In Italia, dati Eurostat del 2019 segnalano una grande sproporzione tra numero di uomini e donne posti a capo di posizioni di rilievo. Anche in Lettonia, Paese col tasso più alto di manager donne in Europa, la soglia è sotto il 50%; mentre in Italia siamo fermi al 28%. Tasso, quest’ultimo, incrementato, di appena 0.3% negli ultimi dieci anni.

Anche qui, bisogna quindi fare attenzione nel controllare i dati: spesso, un aumento dell’occupazione non corrisponde a una reale riduzione delle disuguaglianze. 

E il salario?

Secondo il Wolrd Inequality Report, che misura la quota di redditi del lavoro femminile, questa era pari a circa 35% nel 2021. Basso, sì; ma comunque un salto avanti di addirittura 4 punti, in circa trent’anni…
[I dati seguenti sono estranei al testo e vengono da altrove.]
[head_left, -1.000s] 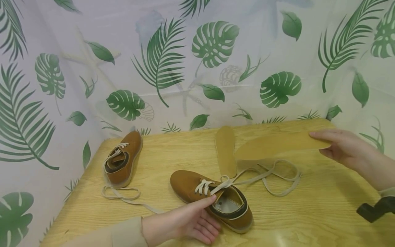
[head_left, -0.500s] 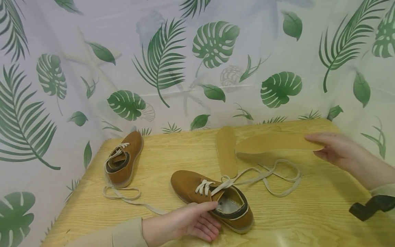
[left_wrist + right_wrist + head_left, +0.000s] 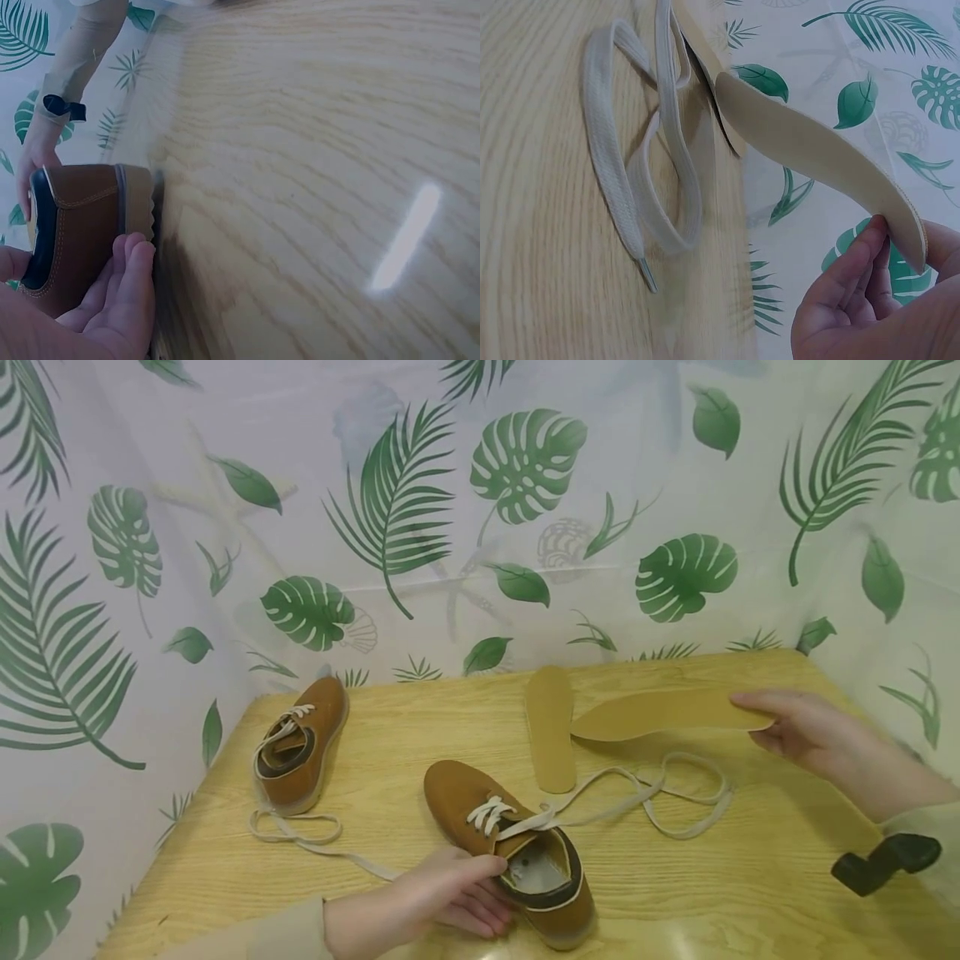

In relazione al salario, il gender-gap nel settore pubblico non sembra troppo profondo. Diverso il discorso sul privato, dove le stime segnano un media di 20% di differenziale salariale uomo-donna. 

Il confronto con l’Europa

Le disuguaglianze non si limitano all’ambito lavorativo. Il Woman, Peace and Security Index 2021/2022 del Georgetown Institute è un indice nato per valutare la qualità della vita delle donne nei vari Paesi, in termini di uguaglianza, giustizia e sicurezza.

E poiché “si è sempre meridionali di qualcuno”, anche qui notiamo il nord Europa in testa, con Norvegia, Finlandia e Islanda ad aprire la classifica, seguite nella top ten dai Paesi che occupano l’area settentrionale del nostro continente. Al ventottesimo posto, l’Italia. Israele prima di lei, Polonia a seguire.

Congedi parentali

Un lusso che non possono permettersi tutti, i congedi. Soprattutto se vivi in un paese che si è retto sulla divisione netta dei ruoli: perché, se la donna non lavora, naturalmente, ha più tempo. Così bene che non lavori, altrimenti… il tempo dove lo trova? Ma il Governo lo sa: è per questo che esiste il congedo di paternità obbligatorio di ben 10 giorni! Oltre a un’indennità pari al 30% della retribuzione. Certo, tutt’altra storia per i paesi scandinavi come la Norvegia, dove i papà – come le mamme – hanno 12 settimane di congedo e altre 34 da dividere con le mamme, per un totale di 46 pagate al 100% (80%, se le settimane diventano 56). O paesi come la Germania, dove i 12 mesi concessi diventano 14 se ne beneficia anche il padre. Ma loro sono il Nord, è normale.

Come possono distinguersi, le aziende?

Dal luglio 2022, il Codice delle Pari Opportunità ha introdotto la possibilità di segnalare la sensibilità aziendale verso il tema con la Certificazione della Parità di Genere. La valutazione avviene sulla base di opportunità di carriera offerte, livelli retributivi, tutela della maternità. E se la virtù, da sola, non dovesse bastare, per chi riesce a passare l’esame previsti incentivi come l’esonero contributivo fino a 50 mila euro all’anno.